A cleaning job??? I couldn't care less if someone brought their child - because it's easy to jiggle a child on your hip while at the same time saying "Yes, I would do the bathroom, do you need the sheets changing every week?" Obviously I would do them the courtesy of believing they could multitask that conversation. Would be more impressed with them if anything. And I also realise that they wouldn't take thier children every day to work - especially the 5 year old because it's half term today, and isn't usually, is it??

I wouldn't take my child to an interview as a criminal barrister or a therapist or to get a scholarship to Harvard - because those interviews are fairly static and demand complex answers to questions where your brain is fully present.

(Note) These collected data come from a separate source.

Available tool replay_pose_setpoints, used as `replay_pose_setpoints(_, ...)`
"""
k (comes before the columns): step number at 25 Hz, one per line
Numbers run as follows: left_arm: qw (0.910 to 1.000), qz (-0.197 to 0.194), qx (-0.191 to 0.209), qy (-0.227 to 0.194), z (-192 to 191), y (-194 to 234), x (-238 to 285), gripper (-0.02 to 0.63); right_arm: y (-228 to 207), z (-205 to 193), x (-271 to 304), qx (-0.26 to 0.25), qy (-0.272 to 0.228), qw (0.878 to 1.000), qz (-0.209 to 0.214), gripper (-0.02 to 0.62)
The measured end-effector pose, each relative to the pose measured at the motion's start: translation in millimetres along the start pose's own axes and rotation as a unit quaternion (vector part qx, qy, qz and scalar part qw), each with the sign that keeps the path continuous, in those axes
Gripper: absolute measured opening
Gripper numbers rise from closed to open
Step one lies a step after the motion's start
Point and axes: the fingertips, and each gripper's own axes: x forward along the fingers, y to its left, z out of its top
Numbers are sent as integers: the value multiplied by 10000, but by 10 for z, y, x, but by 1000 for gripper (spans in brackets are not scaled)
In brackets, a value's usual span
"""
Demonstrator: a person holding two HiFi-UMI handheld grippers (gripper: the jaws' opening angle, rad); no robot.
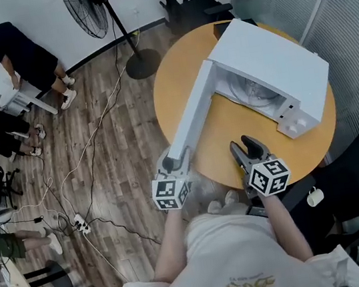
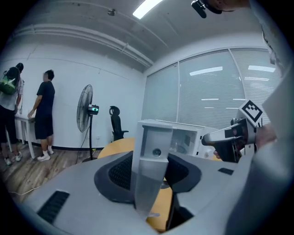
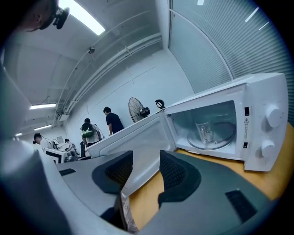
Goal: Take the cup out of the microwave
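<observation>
The microwave (image 1: 276, 70) stands on the round table (image 1: 233, 139) with its door (image 1: 193, 120) swung wide. The cup (image 3: 204, 132), of clear glass, stands upright on the turntable (image 3: 216, 140) near the middle of the cavity. The left gripper (image 1: 173, 164) is pinched on the door's free edge, with the panel edge-on between its pads. The right gripper (image 1: 248, 152) hovers over the table in front of the opening, its jaws spread and nothing between them. The step in hand looks to be the reach for the cup, since the door is already out of the way. To do it well, the left gripper should hold the door where it is, or let go cleanly without nudging it back toward the opening, so the right has a free lane. The right should go in level and straight, clear of the cavity's lower lip and of the control-panel side, with its jaws wide enough to pass on either side of the glass. It should close gently on the cup's wall at low to middle height, because smooth glass may slip or tip and the turntable may turn under a sideways push. A small lift before drawing back should stop the base from catching on the turntable's rim or the lip.
</observation>
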Motion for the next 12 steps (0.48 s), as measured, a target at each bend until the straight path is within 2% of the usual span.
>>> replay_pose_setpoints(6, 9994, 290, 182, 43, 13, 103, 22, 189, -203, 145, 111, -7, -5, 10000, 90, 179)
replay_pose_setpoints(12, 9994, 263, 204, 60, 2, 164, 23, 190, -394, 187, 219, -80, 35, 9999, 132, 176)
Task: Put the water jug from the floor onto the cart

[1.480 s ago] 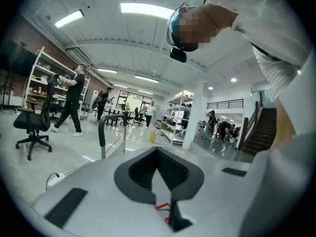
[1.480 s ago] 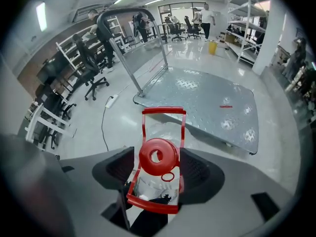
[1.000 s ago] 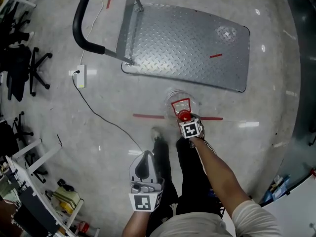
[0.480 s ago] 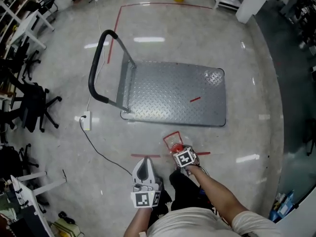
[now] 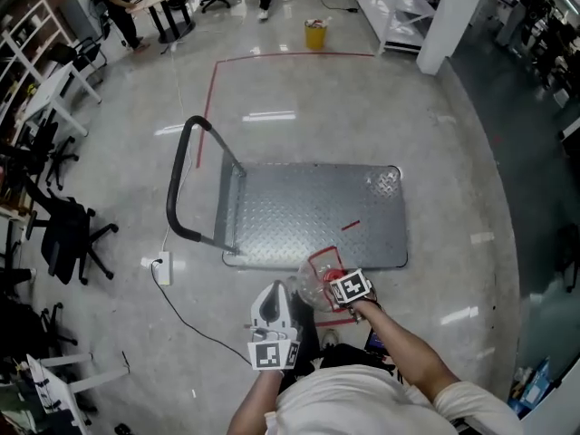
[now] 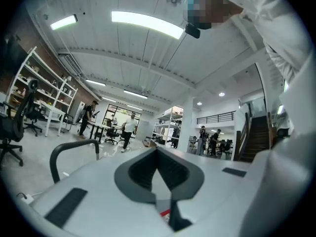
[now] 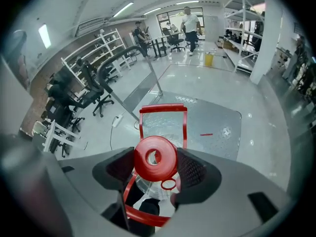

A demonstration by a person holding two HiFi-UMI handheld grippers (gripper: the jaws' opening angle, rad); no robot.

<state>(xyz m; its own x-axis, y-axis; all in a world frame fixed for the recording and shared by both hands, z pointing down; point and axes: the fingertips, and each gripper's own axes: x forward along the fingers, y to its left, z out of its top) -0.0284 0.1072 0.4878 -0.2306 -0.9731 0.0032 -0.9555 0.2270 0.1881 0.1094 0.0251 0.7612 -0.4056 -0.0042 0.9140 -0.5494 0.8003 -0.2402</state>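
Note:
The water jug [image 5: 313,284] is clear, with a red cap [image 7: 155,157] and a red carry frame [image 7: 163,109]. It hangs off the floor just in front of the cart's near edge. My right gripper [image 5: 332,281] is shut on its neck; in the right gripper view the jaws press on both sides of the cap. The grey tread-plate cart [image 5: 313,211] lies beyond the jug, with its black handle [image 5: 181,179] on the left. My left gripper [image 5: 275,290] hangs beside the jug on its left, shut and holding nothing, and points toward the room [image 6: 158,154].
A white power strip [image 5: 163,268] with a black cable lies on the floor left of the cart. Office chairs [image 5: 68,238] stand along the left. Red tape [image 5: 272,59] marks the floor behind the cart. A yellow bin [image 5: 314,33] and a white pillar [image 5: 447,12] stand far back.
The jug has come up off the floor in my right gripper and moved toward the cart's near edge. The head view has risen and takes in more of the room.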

CanStopWillStop · 24/10/2022 21:59

EthicalNonMahogany · 24/10/2022 21:52

A cleaning job??? I couldn't care less if someone brought their child - because it's easy to jiggle a child on your hip while at the same time saying "Yes, I would do the bathroom, do you need the sheets changing every week?" Obviously I would do them the courtesy of believing they could multitask that conversation. Would be more impressed with them if anything. And I also realise that they wouldn't take thier children every day to work - especially the 5 year old because it's half term today, and isn't usually, is it??

I wouldn't take my child to an interview as a criminal barrister or a therapist or to get a scholarship to Harvard - because those interviews are fairly static and demand complex answers to questions where your brain is fully present.

"Complex answers... where your brain is fully present?"

@EthicalNonMahogany It's quite derogatory to suggest those in the cleaning profession don't have to use their brains fully during interviews – they're not mindless Henry Hoover goons, and jobs can actually be competitive.

Blowyourowntrumpet · 24/10/2022 22:04

If you don't want the job, go ahead and take them.